## Task goal
Check each line of the data below for the word "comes", then extract the ones that have it.

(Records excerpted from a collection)
--------------------------------

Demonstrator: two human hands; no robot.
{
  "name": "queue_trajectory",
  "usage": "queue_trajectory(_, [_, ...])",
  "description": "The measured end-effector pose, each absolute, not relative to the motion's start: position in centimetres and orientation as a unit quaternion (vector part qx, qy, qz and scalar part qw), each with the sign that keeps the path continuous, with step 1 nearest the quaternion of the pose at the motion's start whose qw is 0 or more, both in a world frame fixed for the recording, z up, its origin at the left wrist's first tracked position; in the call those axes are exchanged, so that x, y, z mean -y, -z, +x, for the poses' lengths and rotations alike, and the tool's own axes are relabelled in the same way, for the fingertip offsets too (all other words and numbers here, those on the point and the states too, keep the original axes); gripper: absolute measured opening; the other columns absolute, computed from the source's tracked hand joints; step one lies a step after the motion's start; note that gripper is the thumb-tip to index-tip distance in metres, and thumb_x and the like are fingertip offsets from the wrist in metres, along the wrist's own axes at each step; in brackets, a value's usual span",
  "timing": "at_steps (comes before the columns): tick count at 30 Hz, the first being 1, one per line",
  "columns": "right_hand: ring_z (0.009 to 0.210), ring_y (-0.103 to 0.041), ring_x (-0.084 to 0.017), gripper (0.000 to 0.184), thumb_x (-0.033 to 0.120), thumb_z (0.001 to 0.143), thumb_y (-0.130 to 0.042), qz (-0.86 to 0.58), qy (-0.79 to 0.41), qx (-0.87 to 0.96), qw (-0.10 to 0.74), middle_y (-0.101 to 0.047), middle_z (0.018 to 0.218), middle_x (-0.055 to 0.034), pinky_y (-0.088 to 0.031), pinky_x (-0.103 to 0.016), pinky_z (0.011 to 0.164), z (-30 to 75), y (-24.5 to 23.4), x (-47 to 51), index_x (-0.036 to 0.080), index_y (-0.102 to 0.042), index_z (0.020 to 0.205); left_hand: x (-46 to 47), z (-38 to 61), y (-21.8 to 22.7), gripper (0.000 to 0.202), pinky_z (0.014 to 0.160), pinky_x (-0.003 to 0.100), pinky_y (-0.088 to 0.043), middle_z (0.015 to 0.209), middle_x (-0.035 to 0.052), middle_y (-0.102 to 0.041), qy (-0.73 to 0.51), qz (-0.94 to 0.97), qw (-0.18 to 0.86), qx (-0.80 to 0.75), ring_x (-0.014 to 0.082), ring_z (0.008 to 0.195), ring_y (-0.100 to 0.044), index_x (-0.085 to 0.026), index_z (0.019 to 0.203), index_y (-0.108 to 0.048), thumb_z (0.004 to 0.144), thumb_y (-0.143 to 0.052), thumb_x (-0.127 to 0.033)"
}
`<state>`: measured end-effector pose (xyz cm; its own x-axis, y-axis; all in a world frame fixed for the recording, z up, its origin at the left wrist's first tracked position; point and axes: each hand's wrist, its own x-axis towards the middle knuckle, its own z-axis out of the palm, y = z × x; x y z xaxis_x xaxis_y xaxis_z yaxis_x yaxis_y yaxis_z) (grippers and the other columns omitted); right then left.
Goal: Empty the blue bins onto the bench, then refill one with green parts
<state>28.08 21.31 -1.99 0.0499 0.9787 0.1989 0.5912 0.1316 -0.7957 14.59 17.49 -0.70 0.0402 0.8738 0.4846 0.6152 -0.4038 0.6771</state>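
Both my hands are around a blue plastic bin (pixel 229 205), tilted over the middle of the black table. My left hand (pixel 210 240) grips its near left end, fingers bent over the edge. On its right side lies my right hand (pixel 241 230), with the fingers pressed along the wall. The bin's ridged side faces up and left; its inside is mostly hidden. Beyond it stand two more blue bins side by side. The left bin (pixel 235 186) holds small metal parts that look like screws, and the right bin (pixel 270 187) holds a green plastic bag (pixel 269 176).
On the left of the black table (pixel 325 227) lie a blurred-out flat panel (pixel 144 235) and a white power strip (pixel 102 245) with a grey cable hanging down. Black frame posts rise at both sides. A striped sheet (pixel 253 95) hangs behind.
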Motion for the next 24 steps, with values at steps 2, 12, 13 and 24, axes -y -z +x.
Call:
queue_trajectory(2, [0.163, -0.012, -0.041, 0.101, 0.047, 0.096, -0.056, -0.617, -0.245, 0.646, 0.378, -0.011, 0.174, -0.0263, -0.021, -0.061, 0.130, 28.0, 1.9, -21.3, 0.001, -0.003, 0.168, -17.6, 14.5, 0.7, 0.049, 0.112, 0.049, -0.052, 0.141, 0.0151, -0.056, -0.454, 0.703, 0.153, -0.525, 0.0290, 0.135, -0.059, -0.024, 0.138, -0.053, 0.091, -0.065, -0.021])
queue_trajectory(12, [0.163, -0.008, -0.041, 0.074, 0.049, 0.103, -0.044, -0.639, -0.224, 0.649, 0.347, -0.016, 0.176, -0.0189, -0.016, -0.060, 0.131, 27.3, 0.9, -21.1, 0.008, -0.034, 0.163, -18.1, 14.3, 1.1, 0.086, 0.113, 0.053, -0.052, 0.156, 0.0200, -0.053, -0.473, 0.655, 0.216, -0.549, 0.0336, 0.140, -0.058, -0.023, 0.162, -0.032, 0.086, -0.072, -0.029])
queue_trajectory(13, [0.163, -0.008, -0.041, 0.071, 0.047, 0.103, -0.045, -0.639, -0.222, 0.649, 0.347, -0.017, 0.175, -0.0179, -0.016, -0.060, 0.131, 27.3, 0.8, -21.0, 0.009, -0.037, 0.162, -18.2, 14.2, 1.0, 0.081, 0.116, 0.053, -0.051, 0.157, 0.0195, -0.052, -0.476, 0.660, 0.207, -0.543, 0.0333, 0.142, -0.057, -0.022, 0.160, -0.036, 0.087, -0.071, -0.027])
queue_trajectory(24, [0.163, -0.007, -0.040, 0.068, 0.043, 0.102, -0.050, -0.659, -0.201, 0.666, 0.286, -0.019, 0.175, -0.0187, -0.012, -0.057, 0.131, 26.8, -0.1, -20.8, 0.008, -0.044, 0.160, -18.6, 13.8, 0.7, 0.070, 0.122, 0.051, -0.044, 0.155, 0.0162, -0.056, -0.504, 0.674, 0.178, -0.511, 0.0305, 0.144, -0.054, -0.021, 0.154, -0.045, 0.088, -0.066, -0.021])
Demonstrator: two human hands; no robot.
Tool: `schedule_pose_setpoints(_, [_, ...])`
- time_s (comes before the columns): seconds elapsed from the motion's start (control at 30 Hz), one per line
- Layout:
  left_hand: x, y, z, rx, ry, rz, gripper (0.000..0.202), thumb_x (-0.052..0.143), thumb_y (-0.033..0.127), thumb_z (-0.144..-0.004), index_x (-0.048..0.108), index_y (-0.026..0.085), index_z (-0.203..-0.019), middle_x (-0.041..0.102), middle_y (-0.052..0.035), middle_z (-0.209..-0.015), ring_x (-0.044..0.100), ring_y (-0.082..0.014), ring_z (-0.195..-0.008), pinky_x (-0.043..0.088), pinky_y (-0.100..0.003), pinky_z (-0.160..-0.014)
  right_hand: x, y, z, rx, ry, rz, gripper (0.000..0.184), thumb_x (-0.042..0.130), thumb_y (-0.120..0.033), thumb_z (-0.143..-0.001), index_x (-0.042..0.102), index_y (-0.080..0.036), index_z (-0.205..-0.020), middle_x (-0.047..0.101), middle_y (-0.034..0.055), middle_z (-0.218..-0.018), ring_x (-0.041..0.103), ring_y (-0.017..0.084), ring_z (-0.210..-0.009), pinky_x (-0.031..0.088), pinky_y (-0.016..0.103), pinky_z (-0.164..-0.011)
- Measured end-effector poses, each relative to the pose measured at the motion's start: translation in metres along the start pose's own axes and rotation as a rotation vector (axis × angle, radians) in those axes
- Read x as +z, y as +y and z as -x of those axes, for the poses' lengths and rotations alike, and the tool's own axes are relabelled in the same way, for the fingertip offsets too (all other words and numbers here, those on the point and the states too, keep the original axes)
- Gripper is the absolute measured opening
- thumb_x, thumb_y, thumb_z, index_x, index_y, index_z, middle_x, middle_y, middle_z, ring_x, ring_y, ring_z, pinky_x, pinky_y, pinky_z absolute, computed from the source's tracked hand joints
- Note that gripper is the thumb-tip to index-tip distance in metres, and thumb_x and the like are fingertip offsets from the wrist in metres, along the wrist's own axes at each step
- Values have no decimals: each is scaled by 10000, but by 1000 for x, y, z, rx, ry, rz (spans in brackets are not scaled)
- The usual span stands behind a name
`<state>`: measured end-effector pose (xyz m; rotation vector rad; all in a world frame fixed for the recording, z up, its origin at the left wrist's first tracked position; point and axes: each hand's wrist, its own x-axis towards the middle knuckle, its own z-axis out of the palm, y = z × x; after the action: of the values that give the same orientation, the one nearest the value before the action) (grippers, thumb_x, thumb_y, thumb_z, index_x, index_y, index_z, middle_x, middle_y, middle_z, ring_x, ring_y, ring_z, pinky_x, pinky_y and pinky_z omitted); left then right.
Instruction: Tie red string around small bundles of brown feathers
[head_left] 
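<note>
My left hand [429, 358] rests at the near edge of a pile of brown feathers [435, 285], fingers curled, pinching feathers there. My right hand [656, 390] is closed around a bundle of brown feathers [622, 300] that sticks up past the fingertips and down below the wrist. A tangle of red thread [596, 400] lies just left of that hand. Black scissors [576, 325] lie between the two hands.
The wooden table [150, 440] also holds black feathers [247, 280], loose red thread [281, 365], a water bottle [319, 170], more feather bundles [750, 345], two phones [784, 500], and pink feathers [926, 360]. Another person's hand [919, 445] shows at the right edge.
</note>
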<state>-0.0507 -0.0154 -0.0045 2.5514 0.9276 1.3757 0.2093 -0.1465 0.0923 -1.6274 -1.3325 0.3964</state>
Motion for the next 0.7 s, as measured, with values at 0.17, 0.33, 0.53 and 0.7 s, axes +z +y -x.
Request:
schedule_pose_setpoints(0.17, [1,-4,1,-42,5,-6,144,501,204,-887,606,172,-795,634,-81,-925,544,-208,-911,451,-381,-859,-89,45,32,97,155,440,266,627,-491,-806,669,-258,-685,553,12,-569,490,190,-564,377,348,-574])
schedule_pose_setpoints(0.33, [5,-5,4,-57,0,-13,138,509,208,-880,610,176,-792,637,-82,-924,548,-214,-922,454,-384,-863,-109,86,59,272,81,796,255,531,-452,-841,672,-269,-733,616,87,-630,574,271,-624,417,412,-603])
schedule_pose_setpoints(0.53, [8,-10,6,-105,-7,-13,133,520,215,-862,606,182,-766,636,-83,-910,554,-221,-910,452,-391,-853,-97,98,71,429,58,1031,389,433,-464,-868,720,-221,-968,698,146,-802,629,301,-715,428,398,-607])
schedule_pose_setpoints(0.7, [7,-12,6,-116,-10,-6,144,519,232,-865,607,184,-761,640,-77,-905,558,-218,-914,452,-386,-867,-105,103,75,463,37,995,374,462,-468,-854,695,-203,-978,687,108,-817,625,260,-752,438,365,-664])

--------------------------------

## Worked solution
  "timing": "at_steps (comes before the columns): tick count at 30 Hz, the first being 1, one per line",
- time_s (comes before the columns): seconds elapsed from the motion's start (control at 30 Hz), one per line

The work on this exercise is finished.